State officials were also creative in getting eligible people signed up. They made it easy for people who had signed up for other income-based federal programs, like food stamps, to get private option plans, and also opened up the state online enrollment system to the public, so brokers and other advocates could help new people enroll. The result: an estimated 205,000 people in the new plans, and an overall reduction in the state’s uninsured rate of 10 percentage points, according to a Gallup survey.
“It has exceeded all of our expectations as far as how it’s worked so far,” said Davy Carter, the departing Republican state House speaker, who helped devise the program and find the votes to pass it over the last two years. Mr. Carter thinks that the new legislators will be persuaded to support the program once they learn more about it.
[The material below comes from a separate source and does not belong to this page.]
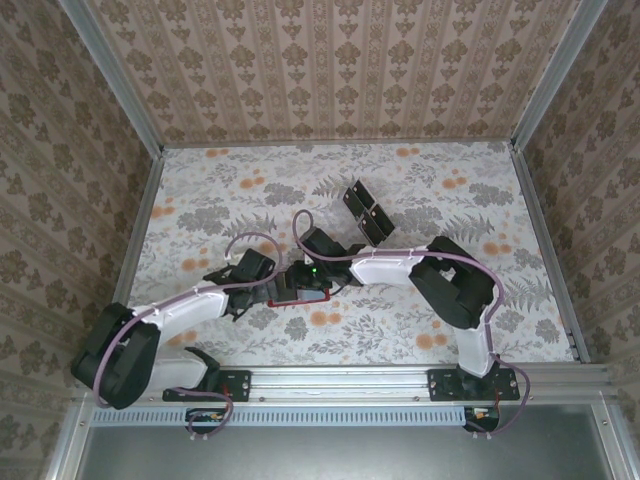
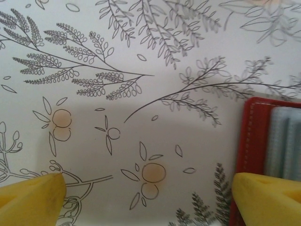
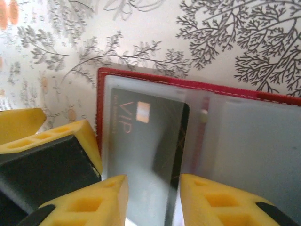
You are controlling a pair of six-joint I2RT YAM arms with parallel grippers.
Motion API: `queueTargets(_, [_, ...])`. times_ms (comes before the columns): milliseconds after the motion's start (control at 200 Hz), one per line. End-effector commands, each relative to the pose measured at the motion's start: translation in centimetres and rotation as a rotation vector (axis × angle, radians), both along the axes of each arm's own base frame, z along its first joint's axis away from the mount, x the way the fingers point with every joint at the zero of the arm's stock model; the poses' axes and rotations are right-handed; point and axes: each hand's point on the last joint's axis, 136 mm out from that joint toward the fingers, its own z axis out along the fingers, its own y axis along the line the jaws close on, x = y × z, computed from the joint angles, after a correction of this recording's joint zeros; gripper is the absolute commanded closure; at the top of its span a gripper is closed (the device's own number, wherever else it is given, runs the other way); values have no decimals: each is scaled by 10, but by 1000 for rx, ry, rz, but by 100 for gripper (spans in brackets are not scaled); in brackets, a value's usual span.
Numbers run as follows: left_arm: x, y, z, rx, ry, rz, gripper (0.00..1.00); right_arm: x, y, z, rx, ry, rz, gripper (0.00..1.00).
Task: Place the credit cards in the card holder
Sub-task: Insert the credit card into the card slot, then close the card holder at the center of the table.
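Over the card holder (image 3: 188,84), my right gripper (image 3: 153,197) stands parted astride a credit card (image 3: 150,141) part-sleeved in its pocket, apparently released; next I'd nudge it home, left gripper (image 2: 146,193) wide open alongside.

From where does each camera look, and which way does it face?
Top external: above and behind, looking down on the table; left arm and right arm show.
Left wrist: on its arm, facing the table; open left gripper shows.
Right wrist: on its arm, facing a black card in the card holder; right gripper shows.
Shared: all three show the card holder.
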Motion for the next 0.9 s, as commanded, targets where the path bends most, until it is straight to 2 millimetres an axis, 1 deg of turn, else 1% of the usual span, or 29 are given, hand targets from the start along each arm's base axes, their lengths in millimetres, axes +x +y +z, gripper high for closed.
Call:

Mr. Beebe was less optimistic. “It will be extraordinarily difficult with some of these people who were elected,” he said. “I’m concerned for the hospitals, I’m concerned for the people, I’m concerned for the budget.”
David Ramsey, a reporter at The Arkansas Times, a Little Rock newspaper, has been covering the policy since its inception. His assessment this week: “This is likely to be a long, complicated, unpredictable, messy fight.”
It’s a fight worth watching in the year ahead.